- **Try it**
Where the data below contains pictures, omit them; output the rest word for word.

(Exercise data Opens)

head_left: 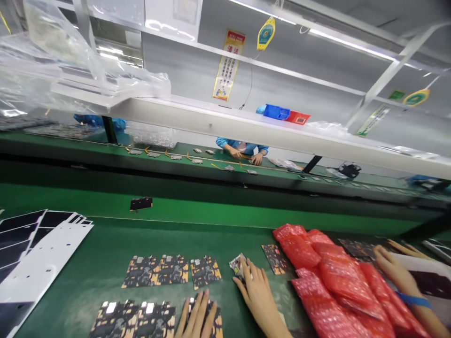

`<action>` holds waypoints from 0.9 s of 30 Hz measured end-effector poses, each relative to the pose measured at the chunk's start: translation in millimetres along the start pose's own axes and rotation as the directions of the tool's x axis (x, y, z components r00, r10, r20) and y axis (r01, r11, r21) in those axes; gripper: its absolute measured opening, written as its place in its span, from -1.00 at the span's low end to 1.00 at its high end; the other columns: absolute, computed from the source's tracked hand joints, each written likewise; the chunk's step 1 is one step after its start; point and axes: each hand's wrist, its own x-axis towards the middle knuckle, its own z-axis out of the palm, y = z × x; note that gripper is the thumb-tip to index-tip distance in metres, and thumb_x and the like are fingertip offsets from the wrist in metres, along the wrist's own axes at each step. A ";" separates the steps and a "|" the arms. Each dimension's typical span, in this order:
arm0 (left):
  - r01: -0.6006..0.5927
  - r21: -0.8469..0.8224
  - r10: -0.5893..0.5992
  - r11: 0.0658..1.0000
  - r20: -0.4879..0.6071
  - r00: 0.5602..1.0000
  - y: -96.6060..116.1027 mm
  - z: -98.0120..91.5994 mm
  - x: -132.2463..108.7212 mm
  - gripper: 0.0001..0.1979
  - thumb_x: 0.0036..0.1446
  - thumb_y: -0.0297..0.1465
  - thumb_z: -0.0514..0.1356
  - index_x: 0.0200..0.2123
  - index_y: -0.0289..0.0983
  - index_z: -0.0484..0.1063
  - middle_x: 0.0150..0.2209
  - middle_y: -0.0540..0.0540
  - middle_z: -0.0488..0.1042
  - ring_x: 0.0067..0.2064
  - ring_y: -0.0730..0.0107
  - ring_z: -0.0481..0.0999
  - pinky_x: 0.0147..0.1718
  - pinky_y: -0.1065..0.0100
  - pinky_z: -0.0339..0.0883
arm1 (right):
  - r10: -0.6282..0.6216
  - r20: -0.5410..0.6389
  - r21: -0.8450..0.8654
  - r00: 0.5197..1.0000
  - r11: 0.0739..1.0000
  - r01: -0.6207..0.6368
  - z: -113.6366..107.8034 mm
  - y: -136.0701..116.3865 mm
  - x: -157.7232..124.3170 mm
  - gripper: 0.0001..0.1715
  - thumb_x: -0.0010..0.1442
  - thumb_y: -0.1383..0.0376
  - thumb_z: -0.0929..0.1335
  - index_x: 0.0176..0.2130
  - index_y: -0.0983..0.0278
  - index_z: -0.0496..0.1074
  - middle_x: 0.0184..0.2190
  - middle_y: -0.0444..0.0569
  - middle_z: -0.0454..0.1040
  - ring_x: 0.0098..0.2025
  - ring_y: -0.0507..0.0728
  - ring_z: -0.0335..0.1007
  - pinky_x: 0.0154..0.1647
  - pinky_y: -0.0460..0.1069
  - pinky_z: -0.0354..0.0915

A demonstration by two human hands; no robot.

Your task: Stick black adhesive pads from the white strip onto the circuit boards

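Observation:
My left hand (198,317) lies flat with fingers stretched over a dark circuit board (215,324) at the bottom middle, covering most of it. To its right, my right hand (259,293) has its fingers apart, the fingertips touching a small silvery board (235,265). Left of my left hand are dark boards with orange patches, one (155,320) bearing a bright white square. Farther back sits a row of similar boards (205,271). Another board (275,259) lies beyond my right hand, beside the red bubble-wrap packets.
Red bubble-wrap packets (338,277) are piled on the right. Beyond them are a co-worker's hands, one (394,270) with a blue wristband. White-and-black sheets (45,263) are stacked on the left. A moving-belt-like green strip (211,206) carries a dark board (141,203).

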 end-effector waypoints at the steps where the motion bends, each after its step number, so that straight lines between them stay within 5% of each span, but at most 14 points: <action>1: 0.037 0.009 -0.037 0.999 0.026 0.999 1.0 5.8 6.4 -0.51 0.29 -0.15 0.18 0.21 -0.21 0.46 0.27 -0.17 0.42 0.51 0.07 -0.20 0.47 -0.08 -0.45 | -0.040 -0.014 -0.042 0.999 0.998 0.039 5.9 1.4 -2.9 -0.44 0.43 0.12 0.25 0.31 0.24 0.29 0.19 0.26 0.48 0.19 0.41 0.44 0.24 0.36 0.32; 4: 0.075 0.009 -0.076 0.997 0.056 0.996 -7.6 13.9 19.2 -0.42 0.13 -0.29 0.25 0.24 -0.27 0.43 0.29 -0.19 0.40 0.52 0.04 -0.32 0.45 -0.12 -0.57 | -0.223 0.015 -0.111 0.975 0.968 0.224 3.8 8.9 -3.3 -0.51 0.40 0.30 0.22 0.24 0.37 0.37 0.13 0.31 0.52 0.15 0.39 0.50 0.24 0.30 0.35; 8: -0.055 0.003 0.055 0.998 0.048 0.997 -29.8 7.8 16.6 -0.41 0.10 -0.25 0.25 0.21 -0.28 0.45 0.23 -0.18 0.46 0.52 0.03 -0.37 0.45 -0.12 -0.59 | -0.413 0.038 0.001 0.910 0.910 0.414 -31.2 24.0 11.2 -0.35 0.22 0.61 0.11 0.20 0.43 0.40 0.07 0.26 0.56 0.09 0.29 0.54 0.27 0.25 0.32; 13: -0.069 0.004 0.069 0.998 -0.008 0.998 -32.7 13.2 6.8 -0.44 0.08 -0.36 0.20 0.18 -0.34 0.47 0.17 -0.24 0.51 0.52 -0.01 -0.31 0.45 -0.13 -0.52 | -0.204 0.199 0.261 0.959 0.954 0.149 -70.5 5.4 52.8 -0.49 0.26 0.59 0.16 -0.02 0.25 0.50 -0.19 0.00 0.61 -0.12 0.14 0.56 -0.01 0.00 0.43; 16: -0.015 -0.021 0.013 1.000 -0.064 0.998 -19.7 25.4 6.0 -0.22 0.06 -0.45 0.15 0.39 -0.35 0.19 0.15 -0.24 0.53 0.52 0.07 -0.24 0.46 -0.09 -0.47 | -0.138 0.197 0.271 0.970 0.959 0.082 -70.5 -2.2 71.3 -0.65 0.40 0.40 0.23 -0.01 0.11 0.51 -0.10 -0.11 0.59 0.01 0.08 0.50 0.06 -0.08 0.37; 19: 0.043 -0.050 -0.047 0.998 -0.075 0.996 -8.2 31.2 5.2 -0.14 0.12 -0.43 0.09 0.49 -0.32 -0.10 0.16 -0.19 0.52 0.52 0.16 -0.22 0.47 -0.08 -0.43 | 0.149 0.141 0.165 0.979 0.971 -0.172 -64.5 24.8 70.3 -0.63 0.45 0.24 0.21 0.14 0.21 0.42 0.09 0.14 0.50 0.17 0.26 0.40 0.19 0.13 0.31; 22: 0.058 -0.060 -0.061 0.997 -0.055 0.997 -4.7 30.4 2.9 -0.15 0.15 -0.43 0.07 0.49 -0.30 -0.13 0.19 -0.17 0.50 0.51 0.19 -0.19 0.47 -0.05 -0.40 | 0.435 0.113 0.068 0.893 0.894 -0.444 -60.2 71.8 58.6 -0.49 0.35 0.13 0.29 0.12 0.44 0.37 0.00 0.49 0.45 0.08 0.54 0.43 -0.02 0.35 0.38; 27: 0.025 -0.056 -0.026 0.998 -0.027 0.999 -12.4 25.6 2.1 -0.20 0.16 -0.42 0.11 0.47 -0.29 0.01 0.21 -0.16 0.48 0.51 0.15 -0.19 0.47 -0.07 -0.42 | 0.529 0.156 0.141 0.834 0.824 -0.549 -54.4 117.1 55.0 -0.46 -0.04 0.07 0.53 -0.15 0.30 0.41 -0.22 0.17 0.50 -0.14 0.41 0.53 -0.11 0.20 0.42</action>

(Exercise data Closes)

- **Task solution**
head_left: 

`<action>` holds waypoints from 0.9 s of 30 Hz measured end-effector poses, each relative to the pose measured at the chunk's start: translation in millimetres along the start pose's own axes and rotation as the directions of the tool's x axis (x, y, z components r00, r10, r20) and y axis (r01, r11, r21) in those axes; gripper: its absolute measured opening, written as its place in its span, from -1.00 at the span's low end to 1.00 at its high end; the other columns: absolute, computed from the source's tracked hand joints, each written likewise; the chunk's step 1 is one step after its start; point and axes: each hand's wrist, its own x-axis towards the middle knuckle, its own z-axis out of the palm, y = z × x; note that gripper is the thumb-tip to index-tip distance in metres, and thumb_x and the like are fingertip offsets from the wrist in metres, along the wrist's own axes at each step. A ";" separates the steps and a "|" the arms. Each dimension's typical span, in this order:
arm0 (left):
  - r01: -0.6006..0.5927
  - r21: -0.8469..0.8224
  - r10: -0.5893..0.5992
  - r11: 0.0658..1.0000
  - r20: -0.4879..0.6071
  - r00: 0.5602..1.0000
  - y: -96.6060..116.1027 mm
  - z: -98.0120..91.5994 mm
  - x: -132.2463..108.7212 mm
  - gripper: 0.0001..0.1979
  - thumb_x: 0.0036..0.1446
  - thumb_y: -0.0297..0.1465
  - thumb_z: -0.0514..0.1356
  - index_x: 0.0200..0.2123
  - index_y: -0.0289..0.0983
  - index_z: -0.0484..0.1063
  - middle_x: 0.0150..0.2209
  - middle_y: -0.0540..0.0540
  - middle_z: -0.0488..0.1042
  - ring_x: 0.0067..0.2064
  - ring_y: -0.0730..0.0107
  - ring_z: -0.0481..0.0999
  - pinky_x: 0.0147..0.1718
  - pinky_y: -0.1065..0.0100
  - pinky_z: -0.0339..0.0883
arm1 (right):
  - r10: -0.6282..0.6216
  - r20: -0.5410..0.6389
  - r21: -0.8450..0.8654
  - r00: 0.5197..1.0000
  - r11: 0.0739..1.0000
  - r01: -0.6207..0.6368
  - z: -113.6366..107.8034 mm
  - y: -136.0701..116.3865 mm
  - x: -157.7232..124.3170 mm
  - gripper: 0.0001..0.1715
  - thumb_x: -0.0010..0.1442
  - thumb_y: -0.1383..0.0376
  - thumb_z: -0.0929..0.1335
  - index_x: 0.0176..0.2130
  - index_y: -0.0983..0.0278
  - index_z: -0.0496..0.1074
  - middle_x: 0.0184..0.2190
  - middle_y: -0.0444..0.0569
  - middle_z: -0.0454..0.1040
  - ring_x: 0.0098..0.2025
  - ring_y: -0.0507..0.0728
  - ring_z: -0.0335..0.1007
  - pinky_x: 0.0154..0.1647
  - pinky_y: -0.0460..0.1069
  - pinky_z: -0.0354..0.0915

A demonstration by two human hands; no robot.

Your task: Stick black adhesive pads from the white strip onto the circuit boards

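Observation:
My left hand (198,317) lies flat with fingers stretched over a dark circuit board (215,324) at the bottom middle, covering most of it. To its right, my right hand (259,293) has its fingers apart, the fingertips touching a small silvery board (235,265). Left of my left hand are dark boards with orange patches, one (155,320) bearing a bright white square. Farther back sits a row of similar boards (205,271). Another board (275,259) lies beyond my right hand, beside the red bubble-wrap packets.
Red bubble-wrap packets (338,277) are piled on the right. Beyond them are a co-worker's hands, one (394,270) with a blue wristband. White-and-black sheets (45,263) are stacked on the left. A moving-belt-like green strip (211,206) carries a dark board (141,203).
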
 end-effector waypoints at the steps where the motion bends, each after its step number, so that straight lines between them stay within 5% of each span, but at most 14 points: <action>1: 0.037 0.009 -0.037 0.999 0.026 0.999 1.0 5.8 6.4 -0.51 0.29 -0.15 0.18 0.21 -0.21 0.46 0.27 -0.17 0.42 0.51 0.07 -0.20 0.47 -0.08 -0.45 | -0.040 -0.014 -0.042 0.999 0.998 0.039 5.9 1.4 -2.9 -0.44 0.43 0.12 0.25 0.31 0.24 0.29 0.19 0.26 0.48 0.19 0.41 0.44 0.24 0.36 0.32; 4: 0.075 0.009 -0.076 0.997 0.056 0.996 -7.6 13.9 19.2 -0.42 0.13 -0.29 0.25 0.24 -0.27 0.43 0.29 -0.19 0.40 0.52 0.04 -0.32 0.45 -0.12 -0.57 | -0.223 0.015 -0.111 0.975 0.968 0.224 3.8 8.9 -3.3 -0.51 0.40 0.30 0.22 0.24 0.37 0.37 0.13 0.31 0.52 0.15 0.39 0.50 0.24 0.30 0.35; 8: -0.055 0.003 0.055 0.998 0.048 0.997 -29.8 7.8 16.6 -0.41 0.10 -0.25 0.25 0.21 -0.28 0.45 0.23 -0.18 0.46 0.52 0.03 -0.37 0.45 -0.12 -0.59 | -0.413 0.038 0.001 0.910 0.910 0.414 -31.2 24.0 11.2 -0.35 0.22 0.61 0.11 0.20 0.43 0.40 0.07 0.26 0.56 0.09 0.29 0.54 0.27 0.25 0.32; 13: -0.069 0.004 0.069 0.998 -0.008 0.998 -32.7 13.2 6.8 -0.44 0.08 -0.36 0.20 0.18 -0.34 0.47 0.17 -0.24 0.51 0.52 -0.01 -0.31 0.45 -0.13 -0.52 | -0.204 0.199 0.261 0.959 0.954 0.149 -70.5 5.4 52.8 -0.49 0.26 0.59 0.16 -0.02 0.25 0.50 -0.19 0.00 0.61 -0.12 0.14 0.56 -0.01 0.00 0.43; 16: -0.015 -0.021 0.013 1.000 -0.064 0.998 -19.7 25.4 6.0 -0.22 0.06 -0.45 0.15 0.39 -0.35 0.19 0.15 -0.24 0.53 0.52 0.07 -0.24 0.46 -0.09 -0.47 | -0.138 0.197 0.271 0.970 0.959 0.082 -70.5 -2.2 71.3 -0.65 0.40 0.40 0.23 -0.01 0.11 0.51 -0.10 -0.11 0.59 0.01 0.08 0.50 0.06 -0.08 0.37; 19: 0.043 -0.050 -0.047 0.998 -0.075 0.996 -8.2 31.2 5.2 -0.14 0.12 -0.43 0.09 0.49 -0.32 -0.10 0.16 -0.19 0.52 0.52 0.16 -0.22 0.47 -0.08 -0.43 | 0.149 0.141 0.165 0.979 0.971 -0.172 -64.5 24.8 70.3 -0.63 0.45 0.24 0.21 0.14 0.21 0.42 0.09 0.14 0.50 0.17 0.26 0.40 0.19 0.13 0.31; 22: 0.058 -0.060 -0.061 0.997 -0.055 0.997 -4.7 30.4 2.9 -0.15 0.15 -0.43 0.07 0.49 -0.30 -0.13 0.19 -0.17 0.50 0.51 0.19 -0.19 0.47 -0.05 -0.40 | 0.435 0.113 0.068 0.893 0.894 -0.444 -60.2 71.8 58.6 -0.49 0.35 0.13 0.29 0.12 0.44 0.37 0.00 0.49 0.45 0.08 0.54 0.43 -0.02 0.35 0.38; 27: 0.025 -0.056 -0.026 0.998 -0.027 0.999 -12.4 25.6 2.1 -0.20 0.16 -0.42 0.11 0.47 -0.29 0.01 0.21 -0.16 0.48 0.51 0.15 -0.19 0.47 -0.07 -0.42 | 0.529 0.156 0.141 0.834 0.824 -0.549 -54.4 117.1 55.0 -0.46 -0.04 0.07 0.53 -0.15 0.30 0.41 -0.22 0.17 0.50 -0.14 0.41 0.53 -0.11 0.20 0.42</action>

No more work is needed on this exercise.